◆ WORK ORDER ◆
Strip the pictures and reproduce the rest of the listing exactly.

◆ DATASET SECTION ◆
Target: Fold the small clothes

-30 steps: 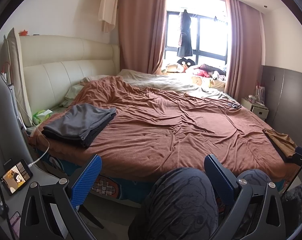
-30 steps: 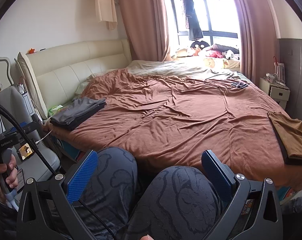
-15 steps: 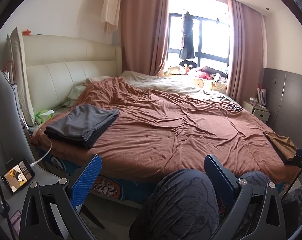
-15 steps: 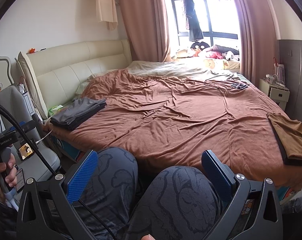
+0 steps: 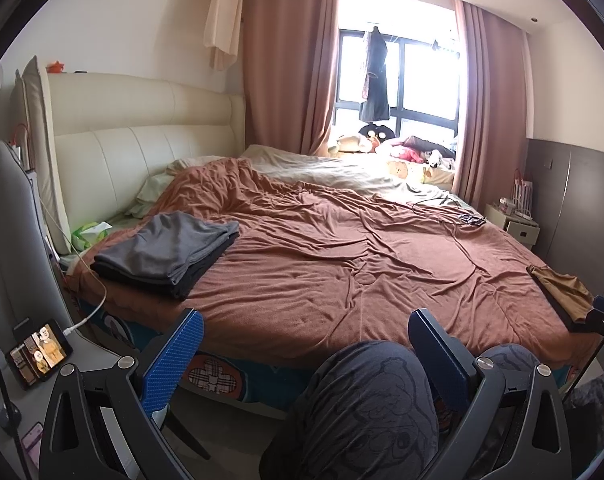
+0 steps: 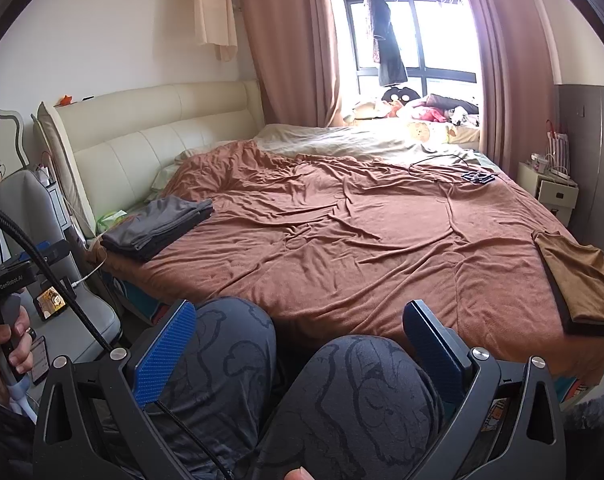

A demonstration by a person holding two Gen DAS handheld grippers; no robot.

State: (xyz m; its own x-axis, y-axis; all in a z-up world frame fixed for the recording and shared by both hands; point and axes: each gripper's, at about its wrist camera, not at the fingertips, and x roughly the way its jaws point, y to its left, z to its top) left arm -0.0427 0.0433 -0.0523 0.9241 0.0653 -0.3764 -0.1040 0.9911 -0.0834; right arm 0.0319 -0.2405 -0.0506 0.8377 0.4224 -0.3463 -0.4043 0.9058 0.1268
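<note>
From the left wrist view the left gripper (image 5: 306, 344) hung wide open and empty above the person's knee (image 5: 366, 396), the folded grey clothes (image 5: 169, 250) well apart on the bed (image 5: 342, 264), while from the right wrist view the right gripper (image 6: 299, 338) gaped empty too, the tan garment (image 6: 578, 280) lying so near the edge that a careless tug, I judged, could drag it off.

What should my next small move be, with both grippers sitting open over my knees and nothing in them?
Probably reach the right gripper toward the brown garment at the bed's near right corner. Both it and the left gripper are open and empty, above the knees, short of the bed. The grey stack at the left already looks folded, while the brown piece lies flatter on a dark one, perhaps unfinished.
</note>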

◆ PROBLEM SOLUTION ◆
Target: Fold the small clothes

-30 steps: 
-30 steps: 
-15 steps: 
-15 steps: 
+0 steps: 
+0 steps: 

A demonstration by a person holding two Gen DAS handheld grippers; no robot.

State: (xyz m; its own x-axis, y-axis; all in a z-up world frame fixed for the recording and shared by both hands; point and axes: each gripper's, at about its wrist camera, not at the fingertips, and x roughly the way its jaws point, y to its left, z to its top) left arm -0.0427 0.0433 -0.0523 0.9241 0.0653 -0.3764 -0.1040 0.9911 -0.0834; right arm 0.0319 -0.2405 -0.0506 0.8377 0.4224 -0.3463 -0.4043 0.9058 0.1268
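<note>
From the left wrist view the left gripper (image 5: 306, 344) hung wide open and empty above the person's knee (image 5: 366, 396), the folded grey clothes (image 5: 169, 250) well apart on the bed (image 5: 342, 264), while from the right wrist view the right gripper (image 6: 299, 338) gaped empty too, the tan garment (image 6: 578, 280) lying so near the edge that a careless tug, I judged, could drag it off.

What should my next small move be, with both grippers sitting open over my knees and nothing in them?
Probably reach the right gripper toward the brown garment at the bed's near right corner. Both it and the left gripper are open and empty, above the knees, short of the bed. The grey stack at the left already looks folded, while the brown piece lies flatter on a dark one, perhaps unfinished.
</note>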

For this exercise, nothing further remains to be done.